When the theme was proposed in Berlin in 2013, it aimed to address some of the problems inherent in conducting archaeological work in Jordan. Archaeological remains are numerous, belong to multiple periods, and are scattered over a vast area. This has resulted in many challenges for both the Department of Antiquities and law enforcement agencies in the protection of these sites, in a country that must also prioritise the demands of rapid population growth and insecurity in neighbouring countries. Some of the points addressed at the conference included:
- archaeology as an act of destruction that destroys some layers and preserves/conserves others;
- publications that are often incomplete and rarely published in the language of the home country;
- archaeological projects that may not address the requirements for the long-term care or presentation of the site;
- the question of responsibility of international projects to invest, involve, and stimulate the local community.
These concerns are not unique to Jordan and are applicable to the entire MENA region.
The EAMENA team presented three papers in total. Andrea Zerbini presented joint research he had conducted with Rebecca Banks, focussing on the development of collaborations between the EAMENA project and the Department of Antiquities to assess the landscape of proposed infrastructure projects, such as the Madaba Case Study (link to case study forthcoming), and the digitisation and geo-correction of published surveys for inclusion in the EAMENA database. These data (currently c.5,000 sites), have also been subject to a process of data amelioration, aimed at including detailed condition assessments obtained via the analysis of satellite and historical imagery. These data will be shared with the Department of Antiquities for inclusion in their national register of heritage sites (MEGA-Jordan).

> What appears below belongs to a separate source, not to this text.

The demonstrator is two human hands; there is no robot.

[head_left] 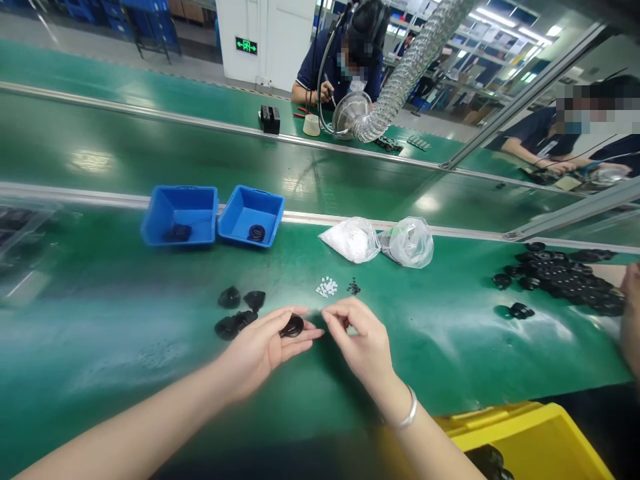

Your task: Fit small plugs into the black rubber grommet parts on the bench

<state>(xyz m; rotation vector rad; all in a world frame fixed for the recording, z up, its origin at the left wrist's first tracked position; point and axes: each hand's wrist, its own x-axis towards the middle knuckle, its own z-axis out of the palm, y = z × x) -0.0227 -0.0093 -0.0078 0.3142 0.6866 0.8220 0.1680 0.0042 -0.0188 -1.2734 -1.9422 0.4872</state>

Rebecca Banks also presented an individual paper specifically focused on the initial findings from the digitisation of photographs from the Sir Aurel Stein collection at The British Academy in London. She emphasised that the results of past archaeological projects need to be consulted, reviewed and published in a way that can be utilised and continue to benefit future research. She also noted that the use of older material such as written and photographic accounts, can provide valuable comparisons to assess change in the archaeological landscape and identify damage occurring to sites.

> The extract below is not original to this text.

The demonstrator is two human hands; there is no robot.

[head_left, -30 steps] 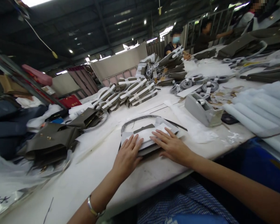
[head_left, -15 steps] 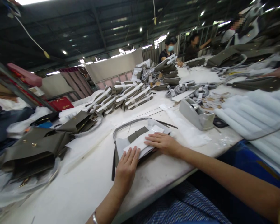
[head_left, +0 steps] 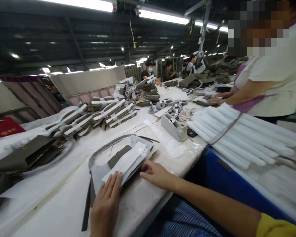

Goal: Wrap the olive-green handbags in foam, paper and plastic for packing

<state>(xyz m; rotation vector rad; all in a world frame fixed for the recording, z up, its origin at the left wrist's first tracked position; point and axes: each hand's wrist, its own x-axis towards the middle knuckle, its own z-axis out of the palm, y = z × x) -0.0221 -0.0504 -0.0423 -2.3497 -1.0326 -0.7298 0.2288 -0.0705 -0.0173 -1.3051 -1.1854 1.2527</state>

Director Robert Bewley presented the EAMENA project’s aims in the context of Jordan and sought to directly address the opening statements by His Royal Highness Prince Hassan bin Talal. HRH Prince Hassan requested that a Decalogue be drafted for the future of investigation and protection of heritage in Jordan, while emphasising that Jordan was not isolated from the region it is situated in. He stressed that Jordan’s shared heritage and culture demanded a regional approach to the investigation of its history and its protection against the many threats facing it today – something we at EAMENA wholeheartedly agree with and are working towards.
Other topics presented over the five days included:
- updates on the progress of skill building, outreach, and educational programs alongside archaeological projects such as at Umm Qeis/Gadara, and sites associated with the SCHEP (Sustainable Cultural Heritage through Engagement of Local Communities Project) initiative (Umm el-Jimal, Ghor es-Safi, Busayra);
- capacity building for the Department of Antiquities to manage the numerous sites that are or are being considered for listing as World Heritage sites;
- monitoring and preventing the illicit trade of antiquities (Morag Kersel of the Follow the Pots project convened a workshop on the subject bringing together in the same room representatives from Jordanian Customs, Tourism Police and Interpol).
At the closing ceremony, EAMENA was honoured to receive a special mention in HRH Prince Hassan’s speech (read by HRH Princess Sumaya bint el-Hassan), which offered strong support for EAMENA’s approach to recording heritage across the MENA region, and which will be one of the inspiring principles for the next ICHAJ. The next congress, to be titled ‘Culture in Crisis’, will be held in Florence in 2019.
Worthy of individual mention, the US Ambassador’s SCHEP funded the attendance of 15 Jordanian students who may have been unable to attend otherwise and provided simultaneous translation of all sessions at the conference between Arabic and English. This generous initiative ensured that the discussion and perspectives of local partners were heard equally alongside those of international colleagues, which was welcomed and appreciated by all who attended.